Affrontare i problemi delle banche partendo dal nodo della loro sorveglianza, potrebbe, in non piccola misura, aiutare ad aggredire anche quelli del debito sovrano. Ciò richiederebbe di far decadere, sotto l’urto degli avvenimenti, l’impostazione del gruppo di studio di de Larosière, ripartendo invece dall’idea promossa fra gli altri da Barry Eichengreen: mettere assieme la politica monetaria e la supervisione, almeno delle grandi banche dell’Eurozona. Se questo “consolidamento” facesse paura (per l’enorme potere che le Bce accumulerebbe), si potrebbe affidare ad altra entità dell’Eurozona la supervisione bancaria ed il ruolo conseguente di vero, sostanziale prestatore di ultima istanza alle grandi banche. Quasi un anticipo di quel Ministro delle Finanze dell’Eurozona di cui parlò a inizio estate Trichet ad Aquisgrana. Ciò potrebbe aprire la via ad una maggior integrazione partendo dal lato della sorveglianza sulle banche, senza infiammare i nazionalismi come invece accade se si parla di unione fiscale.

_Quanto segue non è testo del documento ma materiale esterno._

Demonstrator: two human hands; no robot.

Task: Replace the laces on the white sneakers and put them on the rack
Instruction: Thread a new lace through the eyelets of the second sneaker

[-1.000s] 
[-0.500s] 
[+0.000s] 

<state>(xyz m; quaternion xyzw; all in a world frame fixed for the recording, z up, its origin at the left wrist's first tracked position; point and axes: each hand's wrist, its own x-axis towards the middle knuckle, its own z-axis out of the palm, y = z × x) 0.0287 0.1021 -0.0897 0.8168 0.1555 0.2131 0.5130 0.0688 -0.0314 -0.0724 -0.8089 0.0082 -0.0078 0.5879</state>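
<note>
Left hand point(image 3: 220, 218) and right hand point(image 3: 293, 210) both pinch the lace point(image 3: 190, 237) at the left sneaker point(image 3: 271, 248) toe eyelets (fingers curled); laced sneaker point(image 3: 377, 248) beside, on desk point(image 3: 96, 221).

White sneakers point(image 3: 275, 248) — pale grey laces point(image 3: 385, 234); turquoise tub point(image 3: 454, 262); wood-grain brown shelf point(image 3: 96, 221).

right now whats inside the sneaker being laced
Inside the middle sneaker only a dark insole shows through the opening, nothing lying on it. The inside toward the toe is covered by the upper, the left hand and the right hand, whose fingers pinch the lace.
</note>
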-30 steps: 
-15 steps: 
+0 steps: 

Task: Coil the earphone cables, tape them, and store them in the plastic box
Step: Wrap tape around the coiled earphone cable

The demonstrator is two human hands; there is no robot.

Nelle crisi si nascondono le opportunità, si dice. Come ho già sostenuto qui nel post “Stark e Berlusconi, la fuga incrociata che terrorizza l’Europa”, quel che alla Germania non riuscì con due spaventose guerre, potrebbe riuscire ora in pace, e perfino su richiesta di altri Stati dell’Eurozona: non annettersi l’Europa, certo, ma divenirne lo Stato guida sì. Guida non solo economica (quello lo è già), anche politica. Servirebbe però, e non solo da parte tedesca, grande lungimiranza, con un’equilibrata percezione del gioco degli interessi sulla scena europea e mondiale. Se non si procede sulla strada giusta prima, con calma e razionalità, si rischia di doverlo fare dopo, sotto l’incalzare degli avvenimenti, quando mancherà la lucidità per decisioni meditate e magari potrebbe essere tardi per sopire le tensioni nazionalistiche risorgenti. Nel collasso dell’Unione Europea che ne deriverebbe, come escludere il ritorno ai metodi antichi per dirimere i contrasti fra gli Stati europei?